Magistrate must order criminal proceedings if FIAU report revealed – Manuel Mallia

The former minister insisted that ‘the rule of law was there to be observed by everyone’ and that revealing an illegally obtained made one complicit in a criminal offence • Casa says he is willing to go to jail to expose the truth

Former minister Manuel Mallia
Former minister Manuel Mallia

Former minister and Labour MP Manuel Mallia said this morning that any magistrate presented with a leaked FIAU report was obliged to order criminal proceedings against the person disclosing the information.

On Monday, MEP David Casa will be presenting magistrate Aaron Bugeja with a leaked FIAU report he claims to have in possession, after requesting that he be allowed to do so last Friday. Casa claims that the report, related to the dealings of Tourism minister Konrad Mizzi, and is so damning that it represented the most serious case of corruption in Malta’s history.

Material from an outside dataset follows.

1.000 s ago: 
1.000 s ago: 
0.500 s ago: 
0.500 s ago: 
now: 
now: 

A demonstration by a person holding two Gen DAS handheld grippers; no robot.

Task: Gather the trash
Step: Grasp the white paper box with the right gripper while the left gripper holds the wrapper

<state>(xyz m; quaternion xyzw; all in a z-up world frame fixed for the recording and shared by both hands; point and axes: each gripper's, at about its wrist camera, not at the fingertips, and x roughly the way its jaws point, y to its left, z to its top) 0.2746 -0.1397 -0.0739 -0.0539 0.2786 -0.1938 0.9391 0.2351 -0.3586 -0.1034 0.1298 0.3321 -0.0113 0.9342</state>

Mizzi on his part has denounced the accusations as conjecture, insisting that Casa’s obsession with him was only intended to mask his “inefficacy as a politician”.  The FIAU has denied that the existence of any conclusive report on Mizzi.

Addressing a political activity in Qormi ahead of Prime Minister Joseph Muscat, Mallia stressed that anyone in possession of such a document was complicit in a criminal act.

“No FIAU report can be published and if it is it is a criminal offence,” said Mallia. “If someone alleges and says that they have this report, then it means they are complicit in a crime.”

He said that if anyone went to a magistrate to try an exhibit such a report, the magistrate would “undoubtedly tell him to think twice before implicating himself in such a crime”.

“If they still exhibit it, the magistrate must order that criminal proceedings are opened against them because the law is there fore everyone. This is the rule of law.”

READ ALSO: PN MEP David Casa takes leaked FIAU report to magistrate but refuses to publish it

Mallia insisted that the accusations levelled against the Prime Minister were intended discredit Muscat, and were driven by the Nationalist Party seeing its failure in the government’s success. 

He said the party’s “so-called strategists” had undertaken a campaign of ”lies, rumours and conjecture, to try and discredit Muscat and demoralise the Labour Party.

“They built an electoral campaign on Egrant, Pilatus, Panama, corruption,” said Mallia. In the face of all this, he said Muscat had gone to the nation and asked it to judge him and the government a second time. “He also went to magistrate so that he could be investigated.”

He accused Muscat’s opponents of hypocrisy. “They speak of the rule of law as if it meant their own reign, but they forget that the biggest pillar of the rule of law is the sovereignty of the nation as expressed in a democratic election.”

Mallia insisted that the rule of law did not mean allowing the “same hundred or so people” to dictate who should occupy different roles.

“They almost want to have a foreign Attorney General, a foreign Police Commissioner, and soon they will want us to leave Parliament so they can replace us with people from the European Parliament,” said Mallia.
He stressed that the law was there to be observed by everyone. “The rule of law does not mean that conjecture and suspicions are enough for our court. Our courts and investigators need proof beyond a reasonable doubt.”

Mallia said that the nation was not stupid, and knew that “if you had proof you would have brought it before the election”.